Jakarta (Indonesia Window) – Kemitraan Ekonomi Komprehensif Regional atau Regional Comprehensive Economic Partnership (RCEP) diharapkan membuka akses pasar baru bagi produk industri nasional.
“Mari kita pahami seluk-beluk RCEP ini, yang rencananya ditandatangani pada KTT RCEP di bulan November tahun ini,” kata Direktur Jenderal Ketahanan, Perwilayahan dan Akses Industri Internasional (KPAII), Kementerian Perindustrian, Dody Widodo, pada webinar dengan tema ‘Peluang dan Tantangan Sektor Industri dalam Implementasi Perjanjian RCEP pada Selasa (20/10).
Dirjen KPAII mengatakan, pelaku industri di Indonesia juga harus siap menghadapi berbagai tantangan dari implementasi RCEP.
“Misalnya, potensi lonjakan impor, meningkatnya kompetisi atau persaingan dalam memperoleh pasar luar negeri, baik untuk perdagangan barang dan jasa, maupun persaingan dalam menarik investasi,” kata Dody.
RCEP adalah perjanjian perdagangan bebas yang disepakati sepuluh negara anggota ASEAN, yaitu Indonesia, Brunei Darussalam, Kamboja, Laos, Malaysia, Myanmar, Filipina, Singapura, Thailand dan Vietnam.
Selain itu, implementasi RCEP juga melibatkan enam negara mitra, yakni China, Jepang, Korea Selatan, Australia, Selandia Baru, dan India.

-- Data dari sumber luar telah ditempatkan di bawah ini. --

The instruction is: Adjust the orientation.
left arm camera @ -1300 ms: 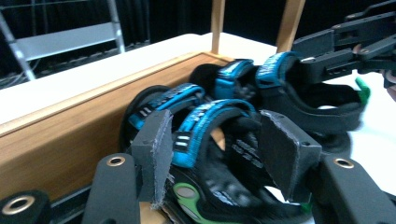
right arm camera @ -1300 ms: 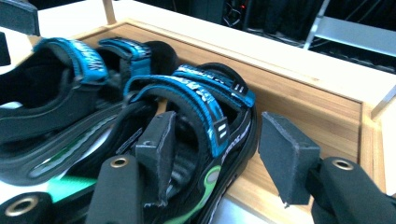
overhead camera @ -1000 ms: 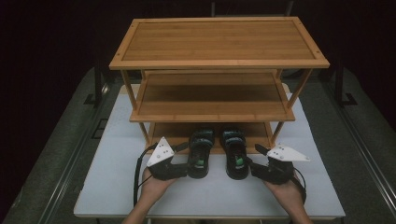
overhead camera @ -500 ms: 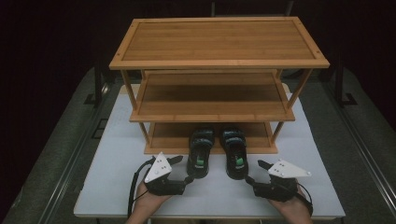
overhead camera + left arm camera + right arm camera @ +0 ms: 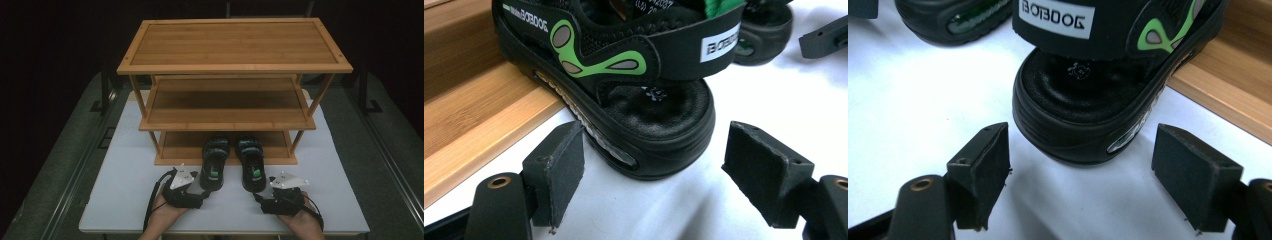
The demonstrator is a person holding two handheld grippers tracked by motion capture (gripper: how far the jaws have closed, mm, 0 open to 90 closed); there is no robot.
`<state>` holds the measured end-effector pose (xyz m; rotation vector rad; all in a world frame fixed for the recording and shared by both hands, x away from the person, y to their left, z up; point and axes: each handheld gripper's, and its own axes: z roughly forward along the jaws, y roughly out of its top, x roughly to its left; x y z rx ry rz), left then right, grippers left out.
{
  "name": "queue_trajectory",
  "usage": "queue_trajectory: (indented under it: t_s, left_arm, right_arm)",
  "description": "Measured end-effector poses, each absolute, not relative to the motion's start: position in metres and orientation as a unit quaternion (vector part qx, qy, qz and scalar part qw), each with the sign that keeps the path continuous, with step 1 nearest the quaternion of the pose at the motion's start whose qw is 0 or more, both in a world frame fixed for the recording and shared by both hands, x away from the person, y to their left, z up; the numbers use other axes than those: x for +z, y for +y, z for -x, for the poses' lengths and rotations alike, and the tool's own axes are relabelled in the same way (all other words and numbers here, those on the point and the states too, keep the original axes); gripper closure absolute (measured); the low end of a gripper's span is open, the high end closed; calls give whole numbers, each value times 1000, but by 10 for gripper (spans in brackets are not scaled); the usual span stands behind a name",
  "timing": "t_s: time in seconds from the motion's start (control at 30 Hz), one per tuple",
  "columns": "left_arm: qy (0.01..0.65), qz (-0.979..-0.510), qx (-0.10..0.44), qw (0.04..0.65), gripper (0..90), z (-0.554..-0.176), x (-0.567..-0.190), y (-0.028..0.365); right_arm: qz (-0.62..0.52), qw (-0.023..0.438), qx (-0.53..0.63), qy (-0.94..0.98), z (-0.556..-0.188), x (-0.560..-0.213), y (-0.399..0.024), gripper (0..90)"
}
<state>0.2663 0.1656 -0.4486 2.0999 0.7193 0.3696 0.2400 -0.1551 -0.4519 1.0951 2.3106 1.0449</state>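
Two black sandals with green trim lie side by side, toes on the bottom shelf of the wooden rack (image 5: pixel 225 155) and heels on the white table. My left gripper (image 5: pixel 202 192) sits just behind the left sandal (image 5: pixel 214 162). Its jaws have just been opening and stand open, apart from the heel (image 5: pixel 659 110), with nothing pressed between them. My right gripper (image 5: pixel 257 197) sits behind the right sandal (image 5: pixel 251 165). Its jaws have also just been opening and stand wide, clear of that heel (image 5: pixel 1088 110).
The bamboo rack has three shelves; its top shelf (image 5: pixel 235 45) and middle shelf (image 5: pixel 227 105) are bare. The white table top (image 5: pixel 120 195) ends close behind both hands. Dark floor and rails flank the table.
Both grippers have drawn back from the sandals' heels toward the table's front edge and sunk lower. The sandals have stayed in place.
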Motion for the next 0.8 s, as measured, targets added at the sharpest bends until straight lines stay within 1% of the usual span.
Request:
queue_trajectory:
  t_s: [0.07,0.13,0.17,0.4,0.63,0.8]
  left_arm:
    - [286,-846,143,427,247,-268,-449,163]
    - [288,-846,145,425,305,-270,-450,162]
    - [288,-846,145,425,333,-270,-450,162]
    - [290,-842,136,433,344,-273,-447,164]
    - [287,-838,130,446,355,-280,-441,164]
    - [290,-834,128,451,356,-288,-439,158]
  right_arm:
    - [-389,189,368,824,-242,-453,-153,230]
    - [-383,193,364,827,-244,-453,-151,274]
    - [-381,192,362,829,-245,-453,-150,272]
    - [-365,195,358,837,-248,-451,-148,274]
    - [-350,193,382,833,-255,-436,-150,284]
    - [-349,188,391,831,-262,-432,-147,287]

“Konsep RCEP merupakan inisiasi dari Indonesia pada saat Indonesia menjadi ketua ASEAN pada tahun 2011, guna mengintegrasikan kemitraan ASEAN dengan keenam negara mitra yang sudah terbentuk sebelumnya,” papar Dody.
Perjanjian kerja sama yang sudah terbentuk tersebut, antara lain ASEAN-China Free Trade Agreement (ACFTA), ASEAN-Korea Free Trade Agreement (AKFTA), ASEAN-Japan Comprehensive Economic Partnership (AJCEP), ASEAN-Australia-New Zealand Free Trade Agreement (AANZFTA), dan ASEAN-India Free Trade Agreement (AIFTA).

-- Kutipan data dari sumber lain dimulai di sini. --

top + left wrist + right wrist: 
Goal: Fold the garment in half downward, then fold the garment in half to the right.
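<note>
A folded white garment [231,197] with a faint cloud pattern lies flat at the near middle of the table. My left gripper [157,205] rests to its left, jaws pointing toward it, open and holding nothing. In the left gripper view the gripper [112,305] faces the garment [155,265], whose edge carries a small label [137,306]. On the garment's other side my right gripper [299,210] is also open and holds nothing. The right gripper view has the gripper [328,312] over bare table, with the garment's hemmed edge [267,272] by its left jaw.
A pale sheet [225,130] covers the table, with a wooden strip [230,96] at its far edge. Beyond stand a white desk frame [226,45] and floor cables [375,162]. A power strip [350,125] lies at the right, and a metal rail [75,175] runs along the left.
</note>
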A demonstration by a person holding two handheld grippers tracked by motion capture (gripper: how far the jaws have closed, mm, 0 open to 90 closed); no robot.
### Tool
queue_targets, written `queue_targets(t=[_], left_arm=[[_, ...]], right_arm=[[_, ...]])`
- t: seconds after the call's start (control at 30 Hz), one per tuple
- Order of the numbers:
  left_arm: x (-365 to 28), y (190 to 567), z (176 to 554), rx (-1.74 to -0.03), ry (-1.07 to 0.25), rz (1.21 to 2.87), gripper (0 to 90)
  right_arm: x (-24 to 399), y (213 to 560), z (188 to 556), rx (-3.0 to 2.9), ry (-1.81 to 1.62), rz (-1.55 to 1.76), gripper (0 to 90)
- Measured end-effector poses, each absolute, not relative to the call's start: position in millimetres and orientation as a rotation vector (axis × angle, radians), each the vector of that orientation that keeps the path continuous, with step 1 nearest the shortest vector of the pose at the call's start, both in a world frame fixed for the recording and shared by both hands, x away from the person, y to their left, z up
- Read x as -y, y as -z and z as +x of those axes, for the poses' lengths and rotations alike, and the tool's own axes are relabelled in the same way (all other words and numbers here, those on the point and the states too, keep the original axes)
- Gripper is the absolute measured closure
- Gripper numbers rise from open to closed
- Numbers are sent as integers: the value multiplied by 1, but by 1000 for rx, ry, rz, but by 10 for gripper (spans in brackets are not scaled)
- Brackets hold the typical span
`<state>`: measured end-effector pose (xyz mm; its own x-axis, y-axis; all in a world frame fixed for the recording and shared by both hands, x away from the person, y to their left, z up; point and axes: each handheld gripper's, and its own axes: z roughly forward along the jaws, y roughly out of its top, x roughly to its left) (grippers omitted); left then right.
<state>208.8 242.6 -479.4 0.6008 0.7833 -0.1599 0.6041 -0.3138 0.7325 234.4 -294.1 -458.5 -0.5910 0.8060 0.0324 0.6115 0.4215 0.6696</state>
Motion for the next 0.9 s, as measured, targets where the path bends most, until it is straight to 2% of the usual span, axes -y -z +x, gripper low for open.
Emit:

Menurut Dody, RCEP akan menjadi salah satu perjanjian perdagangan bebas regional terbesar (mega FTA) di dunia.
Tanpa India, perjanjian tersebut mencakup 29,6 persen penduduk dunia, 30,2 persen produk domestik bruto dunia, sekitar 27,4 persen perdagangan dunia, dan 29,8 persen Foreign Direct Investment (FDI) dunia.
“Sedangkan, jika India bergabung, maka perjanjian tersebut akan mencakup 47,5 persen penduduk dunia, 33,5 persen produk domestik bruto dunia, sekitar 29,5 persen perdagangan dunia, dan 33,7 persen FDI dunia,” ujar Dody.